### Data segment
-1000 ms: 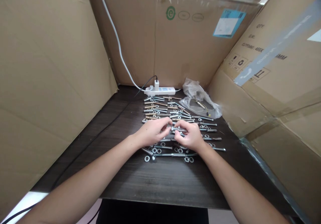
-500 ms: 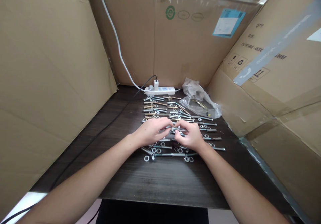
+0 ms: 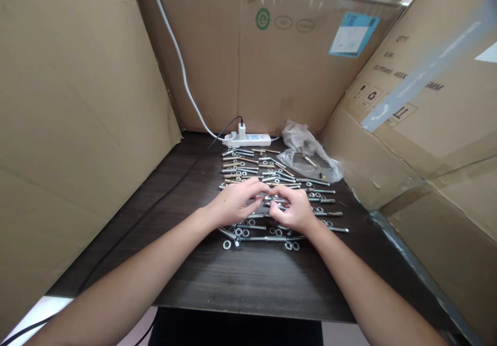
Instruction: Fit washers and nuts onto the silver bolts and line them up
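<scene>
My left hand (image 3: 236,200) is curved over the rows of hardware, its thumb and index finger apart with a gap between them. Its index fingertip meets the fingers of my right hand (image 3: 294,207). That right hand is pinched around a small silver bolt (image 3: 267,198), whose end pokes out to the left of its fingertips. The rest of the bolt is hidden behind the fingers. Under and around both hands lie silver expansion bolts (image 3: 267,239), with flat washers (image 3: 227,244) and nuts (image 3: 288,245) beside them.
Brass-coloured bolts (image 3: 233,165) lie in rows farther back on the dark table (image 3: 248,284). A white power strip (image 3: 256,140) with a plugged-in charger stands behind them, beside a clear plastic bag (image 3: 303,139). A black cable (image 3: 155,201) crosses the left side. Cardboard walls (image 3: 217,61) enclose the table.
The thumb and index finger of my left hand have parted from the bolt, and the index fingertip has shifted toward my right hand. My right hand stays almost in place.
</scene>
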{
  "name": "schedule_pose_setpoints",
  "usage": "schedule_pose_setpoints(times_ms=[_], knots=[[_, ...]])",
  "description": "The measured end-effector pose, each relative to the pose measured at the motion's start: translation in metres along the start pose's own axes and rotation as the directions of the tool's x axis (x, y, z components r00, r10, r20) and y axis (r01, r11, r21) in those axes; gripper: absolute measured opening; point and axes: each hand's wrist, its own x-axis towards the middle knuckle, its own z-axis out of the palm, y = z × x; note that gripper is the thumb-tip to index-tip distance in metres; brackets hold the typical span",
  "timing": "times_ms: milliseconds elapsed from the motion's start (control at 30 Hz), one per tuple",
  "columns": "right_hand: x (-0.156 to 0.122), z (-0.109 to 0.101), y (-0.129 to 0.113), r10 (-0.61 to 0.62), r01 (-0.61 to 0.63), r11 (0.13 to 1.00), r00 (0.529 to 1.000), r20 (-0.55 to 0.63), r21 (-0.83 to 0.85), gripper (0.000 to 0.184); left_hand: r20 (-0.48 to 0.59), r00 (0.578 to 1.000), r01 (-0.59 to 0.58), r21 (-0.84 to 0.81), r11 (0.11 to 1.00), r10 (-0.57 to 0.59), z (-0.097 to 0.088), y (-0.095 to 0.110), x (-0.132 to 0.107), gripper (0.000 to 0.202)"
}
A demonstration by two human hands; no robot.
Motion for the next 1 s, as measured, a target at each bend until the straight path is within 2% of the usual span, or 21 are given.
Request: schedule_pose_setpoints(times_ms=[167,367,567,667,733,833,1000], knots=[[0.001,0.000,-0.001,-0.007,0.007,1.000,1.000,0.018,-0.011,0.010,0.035,0.998,-0.049,0.035,0.998,0.047,-0.002,0.002,0.000,0.022],[0.001,-0.002,-0.005,-0.012,0.012,1.000,1.000,0.000,-0.007,0.010,0.043,0.999,0.023,-0.058,0.998,-0.021,0.000,0.002,0.002,0.016],[0.000,-0.001,-0.003,-0.004,0.004,1.000,1.000,-0.011,-0.004,0.009,0.074,0.996,0.061,-0.031,0.998,-0.059,0.006,-0.001,0.003,0.030],[0.000,-0.001,-0.003,-0.001,0.001,1.000,1.000,-0.011,-0.001,0.010,0.032,0.996,0.086,-0.049,0.995,-0.084,0.003,0.001,0.002,0.018],[0.000,0.000,-0.003,0.002,-0.002,1.000,1.000,-0.012,0.003,0.010,0.008,0.997,0.082,-0.078,0.994,-0.081,0.002,0.004,0.000,0.018],[0.000,0.000,-0.003,0.002,-0.002,1.000,1.000,-0.012,0.014,0.011,0.028,0.997,0.077,-0.095,0.993,-0.075,0.000,0.008,-0.001,0.022],[0.000,-0.001,-0.003,0.008,-0.007,1.000,1.000,-0.022,0.020,0.010,0.053,0.992,0.118,-0.070,0.991,-0.114,0.003,0.008,-0.001,0.016]])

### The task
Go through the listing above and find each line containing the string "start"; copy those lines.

### Result of this exercise
  "description": "The measured end-effector pose, each relative to the pose measured at the motion's start: translation in metres along the start pose's own axes and rotation as the directions of the tool's x axis (x, y, z components r00, r10, r20) and y axis (r01, r11, r21) in those axes; gripper: absolute measured opening; point and axes: each hand's wrist, its own x-axis towards the middle knuckle, its own z-axis out of the palm, y = z × x; note that gripper is the thumb-tip to index-tip distance in metres; brackets hold the typical span",
  "timing": "times_ms: milliseconds elapsed from the motion's start (control at 30 Hz), one per tuple",

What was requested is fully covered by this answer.